Later this month, the Prime Minister has promised to release a review by federal agencies into this tragedy. It is an important document. Two people died, and more could have. It is important that we ask the hard questions and look at what we need to do differently to try to stop something like this happening again. That is not an easy thing. But we owe it to the people that were in the gallery yesterday and we owe it to Katrina and Tori to do that. That includes looking at how we use intelligence to monitor deranged and fixated individuals like Man Monis and looking at what role the TAG East team, the 2nd Commando tactical assault group based at Holsworthy, should play in situations like this, given their extraordinary capabilities.
Finally I just want to say something about the community response in the aftermath of this terrible tragedy. I expected, and I think many people expected, the sort of backlash against the Muslim community that we saw in September last year after the police raids, where people were spat on, pushed and abused.
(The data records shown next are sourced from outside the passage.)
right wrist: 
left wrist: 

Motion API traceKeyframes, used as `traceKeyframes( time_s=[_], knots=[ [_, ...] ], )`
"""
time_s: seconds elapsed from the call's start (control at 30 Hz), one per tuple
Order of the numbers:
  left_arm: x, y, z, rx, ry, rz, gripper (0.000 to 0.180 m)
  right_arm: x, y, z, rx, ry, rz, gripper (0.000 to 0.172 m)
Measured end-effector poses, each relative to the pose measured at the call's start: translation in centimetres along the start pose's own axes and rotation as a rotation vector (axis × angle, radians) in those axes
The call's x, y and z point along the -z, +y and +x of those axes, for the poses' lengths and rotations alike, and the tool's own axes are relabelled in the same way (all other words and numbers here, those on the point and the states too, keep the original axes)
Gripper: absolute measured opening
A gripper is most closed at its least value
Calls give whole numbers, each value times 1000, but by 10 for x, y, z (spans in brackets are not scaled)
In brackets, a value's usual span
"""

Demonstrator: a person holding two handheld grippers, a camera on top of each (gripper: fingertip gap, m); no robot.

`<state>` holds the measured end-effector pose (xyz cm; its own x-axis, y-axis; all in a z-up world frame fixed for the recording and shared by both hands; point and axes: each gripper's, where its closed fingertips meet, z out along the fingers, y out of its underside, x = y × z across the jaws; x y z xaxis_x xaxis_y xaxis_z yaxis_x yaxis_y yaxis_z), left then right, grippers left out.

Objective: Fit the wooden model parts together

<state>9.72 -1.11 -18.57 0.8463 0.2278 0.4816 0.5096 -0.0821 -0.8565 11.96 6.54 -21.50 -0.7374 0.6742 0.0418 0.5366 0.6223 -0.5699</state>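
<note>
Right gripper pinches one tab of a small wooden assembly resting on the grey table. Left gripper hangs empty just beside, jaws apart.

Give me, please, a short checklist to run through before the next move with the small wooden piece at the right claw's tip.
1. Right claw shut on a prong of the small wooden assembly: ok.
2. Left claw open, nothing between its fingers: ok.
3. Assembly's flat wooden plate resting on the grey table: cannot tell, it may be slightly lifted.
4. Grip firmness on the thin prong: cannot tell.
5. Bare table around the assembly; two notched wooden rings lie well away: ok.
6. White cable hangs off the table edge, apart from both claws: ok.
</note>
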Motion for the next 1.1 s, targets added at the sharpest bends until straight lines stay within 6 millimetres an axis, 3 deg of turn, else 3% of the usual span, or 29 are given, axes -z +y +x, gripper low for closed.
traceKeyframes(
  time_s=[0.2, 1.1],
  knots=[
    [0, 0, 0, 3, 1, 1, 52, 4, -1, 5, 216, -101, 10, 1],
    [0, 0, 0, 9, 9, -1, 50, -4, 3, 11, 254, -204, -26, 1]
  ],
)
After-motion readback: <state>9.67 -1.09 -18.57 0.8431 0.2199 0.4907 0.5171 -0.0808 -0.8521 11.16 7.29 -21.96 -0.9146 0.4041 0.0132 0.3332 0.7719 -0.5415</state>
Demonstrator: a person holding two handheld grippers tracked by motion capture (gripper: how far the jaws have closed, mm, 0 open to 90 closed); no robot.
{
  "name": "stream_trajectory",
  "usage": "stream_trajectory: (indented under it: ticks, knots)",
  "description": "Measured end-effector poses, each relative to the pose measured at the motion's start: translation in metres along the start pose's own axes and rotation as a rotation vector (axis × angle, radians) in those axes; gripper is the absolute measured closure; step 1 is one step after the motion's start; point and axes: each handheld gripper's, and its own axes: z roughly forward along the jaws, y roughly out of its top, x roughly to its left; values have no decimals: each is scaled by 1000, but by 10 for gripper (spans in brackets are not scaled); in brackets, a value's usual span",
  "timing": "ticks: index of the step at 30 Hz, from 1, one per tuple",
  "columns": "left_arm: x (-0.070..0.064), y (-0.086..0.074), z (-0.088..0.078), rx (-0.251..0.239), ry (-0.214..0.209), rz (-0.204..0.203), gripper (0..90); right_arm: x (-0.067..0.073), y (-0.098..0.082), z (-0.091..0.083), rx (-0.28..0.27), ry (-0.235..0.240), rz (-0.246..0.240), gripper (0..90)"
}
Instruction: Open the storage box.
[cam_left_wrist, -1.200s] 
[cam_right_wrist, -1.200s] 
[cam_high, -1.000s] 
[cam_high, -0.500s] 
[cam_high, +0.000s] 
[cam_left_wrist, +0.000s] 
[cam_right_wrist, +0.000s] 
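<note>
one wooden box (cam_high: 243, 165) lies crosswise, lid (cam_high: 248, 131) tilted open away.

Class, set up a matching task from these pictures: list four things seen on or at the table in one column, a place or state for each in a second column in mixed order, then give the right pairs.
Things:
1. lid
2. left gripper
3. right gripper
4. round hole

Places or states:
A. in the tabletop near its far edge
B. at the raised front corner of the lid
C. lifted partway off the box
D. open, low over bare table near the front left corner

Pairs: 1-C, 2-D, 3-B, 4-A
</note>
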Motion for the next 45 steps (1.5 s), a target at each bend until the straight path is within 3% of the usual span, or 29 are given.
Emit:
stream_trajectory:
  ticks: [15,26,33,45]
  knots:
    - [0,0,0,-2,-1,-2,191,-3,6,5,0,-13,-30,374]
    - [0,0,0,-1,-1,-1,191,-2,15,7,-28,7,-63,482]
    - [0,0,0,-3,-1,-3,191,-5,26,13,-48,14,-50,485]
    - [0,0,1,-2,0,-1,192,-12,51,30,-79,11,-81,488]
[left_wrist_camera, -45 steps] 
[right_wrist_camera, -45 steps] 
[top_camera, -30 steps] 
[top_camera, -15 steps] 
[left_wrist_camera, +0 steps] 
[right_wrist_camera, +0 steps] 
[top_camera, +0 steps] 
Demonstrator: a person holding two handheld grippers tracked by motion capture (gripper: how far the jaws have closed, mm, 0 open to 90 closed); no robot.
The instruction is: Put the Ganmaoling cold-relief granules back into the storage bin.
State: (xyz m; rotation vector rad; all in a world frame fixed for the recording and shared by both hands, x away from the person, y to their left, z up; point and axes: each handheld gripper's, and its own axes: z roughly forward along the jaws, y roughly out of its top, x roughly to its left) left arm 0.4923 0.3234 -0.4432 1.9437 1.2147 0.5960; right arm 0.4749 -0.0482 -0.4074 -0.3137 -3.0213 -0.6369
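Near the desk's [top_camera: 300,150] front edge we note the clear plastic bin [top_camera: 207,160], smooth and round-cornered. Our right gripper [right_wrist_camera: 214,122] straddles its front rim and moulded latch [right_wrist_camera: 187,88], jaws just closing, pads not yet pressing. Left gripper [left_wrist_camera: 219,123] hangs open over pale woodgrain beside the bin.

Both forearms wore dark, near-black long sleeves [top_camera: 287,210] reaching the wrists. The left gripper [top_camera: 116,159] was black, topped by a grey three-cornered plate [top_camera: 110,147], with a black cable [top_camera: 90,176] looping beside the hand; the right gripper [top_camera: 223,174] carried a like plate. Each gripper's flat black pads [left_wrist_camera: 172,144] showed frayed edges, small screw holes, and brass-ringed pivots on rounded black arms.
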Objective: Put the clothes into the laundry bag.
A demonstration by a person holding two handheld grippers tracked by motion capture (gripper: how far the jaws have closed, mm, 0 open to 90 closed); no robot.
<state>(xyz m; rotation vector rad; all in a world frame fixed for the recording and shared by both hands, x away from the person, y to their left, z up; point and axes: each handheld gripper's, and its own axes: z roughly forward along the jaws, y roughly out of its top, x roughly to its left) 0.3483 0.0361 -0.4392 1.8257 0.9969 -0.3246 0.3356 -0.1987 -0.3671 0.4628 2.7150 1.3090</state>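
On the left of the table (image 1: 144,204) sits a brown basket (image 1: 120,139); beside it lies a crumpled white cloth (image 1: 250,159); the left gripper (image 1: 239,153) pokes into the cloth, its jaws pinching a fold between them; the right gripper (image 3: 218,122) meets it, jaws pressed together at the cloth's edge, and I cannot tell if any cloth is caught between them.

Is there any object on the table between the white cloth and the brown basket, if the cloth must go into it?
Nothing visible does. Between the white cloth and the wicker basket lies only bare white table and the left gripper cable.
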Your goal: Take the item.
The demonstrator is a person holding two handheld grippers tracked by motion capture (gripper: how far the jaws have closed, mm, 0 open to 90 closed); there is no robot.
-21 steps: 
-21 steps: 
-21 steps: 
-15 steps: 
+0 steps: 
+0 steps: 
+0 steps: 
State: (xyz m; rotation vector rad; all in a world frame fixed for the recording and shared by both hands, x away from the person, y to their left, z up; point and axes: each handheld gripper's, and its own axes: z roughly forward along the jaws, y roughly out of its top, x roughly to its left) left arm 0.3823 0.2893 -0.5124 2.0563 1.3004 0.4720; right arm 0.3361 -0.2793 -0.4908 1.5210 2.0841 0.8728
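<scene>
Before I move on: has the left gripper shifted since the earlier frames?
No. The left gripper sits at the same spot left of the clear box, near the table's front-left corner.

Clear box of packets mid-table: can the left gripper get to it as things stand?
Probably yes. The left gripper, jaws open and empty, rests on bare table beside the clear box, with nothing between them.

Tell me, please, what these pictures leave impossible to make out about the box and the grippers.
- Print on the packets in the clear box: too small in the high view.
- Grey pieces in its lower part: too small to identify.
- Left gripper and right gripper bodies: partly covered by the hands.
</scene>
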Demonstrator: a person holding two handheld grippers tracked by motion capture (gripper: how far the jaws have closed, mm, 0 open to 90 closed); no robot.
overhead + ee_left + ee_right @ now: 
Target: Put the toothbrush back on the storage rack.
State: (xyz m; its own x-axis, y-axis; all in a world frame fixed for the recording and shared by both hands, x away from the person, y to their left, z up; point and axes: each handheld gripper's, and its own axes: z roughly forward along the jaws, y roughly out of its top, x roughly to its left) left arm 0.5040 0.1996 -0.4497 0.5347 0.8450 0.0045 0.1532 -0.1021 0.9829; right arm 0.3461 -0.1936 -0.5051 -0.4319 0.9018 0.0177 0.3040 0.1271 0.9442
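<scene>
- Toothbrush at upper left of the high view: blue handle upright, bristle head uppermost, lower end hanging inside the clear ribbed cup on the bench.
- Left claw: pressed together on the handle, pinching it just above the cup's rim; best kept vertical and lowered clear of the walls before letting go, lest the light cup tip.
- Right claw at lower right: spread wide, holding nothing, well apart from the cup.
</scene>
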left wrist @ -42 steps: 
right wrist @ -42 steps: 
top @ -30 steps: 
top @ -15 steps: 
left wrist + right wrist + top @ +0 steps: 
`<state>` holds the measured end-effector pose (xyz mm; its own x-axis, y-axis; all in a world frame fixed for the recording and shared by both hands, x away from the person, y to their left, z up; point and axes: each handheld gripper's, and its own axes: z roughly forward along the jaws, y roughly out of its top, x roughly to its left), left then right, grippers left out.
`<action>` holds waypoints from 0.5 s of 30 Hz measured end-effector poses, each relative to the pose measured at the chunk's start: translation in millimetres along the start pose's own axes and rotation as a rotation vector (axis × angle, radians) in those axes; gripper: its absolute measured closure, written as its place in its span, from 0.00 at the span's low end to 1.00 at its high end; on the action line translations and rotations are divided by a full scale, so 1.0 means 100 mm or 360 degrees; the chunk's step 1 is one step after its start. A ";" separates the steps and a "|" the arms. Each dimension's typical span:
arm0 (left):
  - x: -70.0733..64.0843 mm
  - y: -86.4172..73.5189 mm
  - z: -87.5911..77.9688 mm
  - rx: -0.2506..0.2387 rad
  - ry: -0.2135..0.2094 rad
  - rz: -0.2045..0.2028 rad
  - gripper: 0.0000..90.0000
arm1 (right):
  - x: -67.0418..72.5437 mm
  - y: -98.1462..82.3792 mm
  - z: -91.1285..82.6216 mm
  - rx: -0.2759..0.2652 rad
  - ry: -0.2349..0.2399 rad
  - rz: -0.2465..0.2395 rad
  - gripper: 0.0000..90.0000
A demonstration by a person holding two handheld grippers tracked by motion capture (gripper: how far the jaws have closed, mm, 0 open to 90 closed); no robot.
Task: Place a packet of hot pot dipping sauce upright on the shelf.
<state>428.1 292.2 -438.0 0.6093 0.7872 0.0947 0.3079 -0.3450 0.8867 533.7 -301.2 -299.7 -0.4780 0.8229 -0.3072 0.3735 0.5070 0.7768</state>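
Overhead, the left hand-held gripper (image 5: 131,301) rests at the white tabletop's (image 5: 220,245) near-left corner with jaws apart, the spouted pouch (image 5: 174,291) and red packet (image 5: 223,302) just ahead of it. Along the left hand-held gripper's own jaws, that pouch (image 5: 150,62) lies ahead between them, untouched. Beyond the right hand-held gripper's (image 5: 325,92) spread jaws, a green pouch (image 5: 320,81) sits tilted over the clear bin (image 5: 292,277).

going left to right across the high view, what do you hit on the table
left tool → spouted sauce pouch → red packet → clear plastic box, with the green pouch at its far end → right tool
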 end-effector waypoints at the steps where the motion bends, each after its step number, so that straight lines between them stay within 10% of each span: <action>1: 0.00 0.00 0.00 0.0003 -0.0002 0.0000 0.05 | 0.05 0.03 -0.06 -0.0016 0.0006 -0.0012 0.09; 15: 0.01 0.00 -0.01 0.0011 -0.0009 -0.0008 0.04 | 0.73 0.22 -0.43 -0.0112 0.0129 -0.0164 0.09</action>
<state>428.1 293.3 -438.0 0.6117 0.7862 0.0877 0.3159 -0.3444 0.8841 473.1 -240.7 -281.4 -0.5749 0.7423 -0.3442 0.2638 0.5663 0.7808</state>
But that did not happen. We saw something very different in December. A Muslim friend of mine who visited the makeshift memorial flooded with flowers on several occasions told me about one of those visits. He was crying, and an Anglo-Celtic woman came up to him, put her arm around him and said, 'Are you okay?' As tears rolled down his face, she gave him a hug. This Muslim mate of mine said that he had never felt like he belonged as much as he did at that moment, and I think there is a very special message for us in that.
What is happening in Iraq and Syria is a lightning rod for deluded people who want to go there and fight or want to wreak terrible damage here at home—people poisoned by a putrid ideology, triggered into action by what they see on TV, what they read on their phone, their tablet or their computer at home, or what they hear in a prayer hall. Ottawa, Paris and Sydney are all evidence of that. But if the purpose on that day was to divide us then it failed. It has only brought us closer together. It has only helped my mate to feel like he belongs. And that is a message that we should all take with us—a message of hope in the midst of all this violence and pain.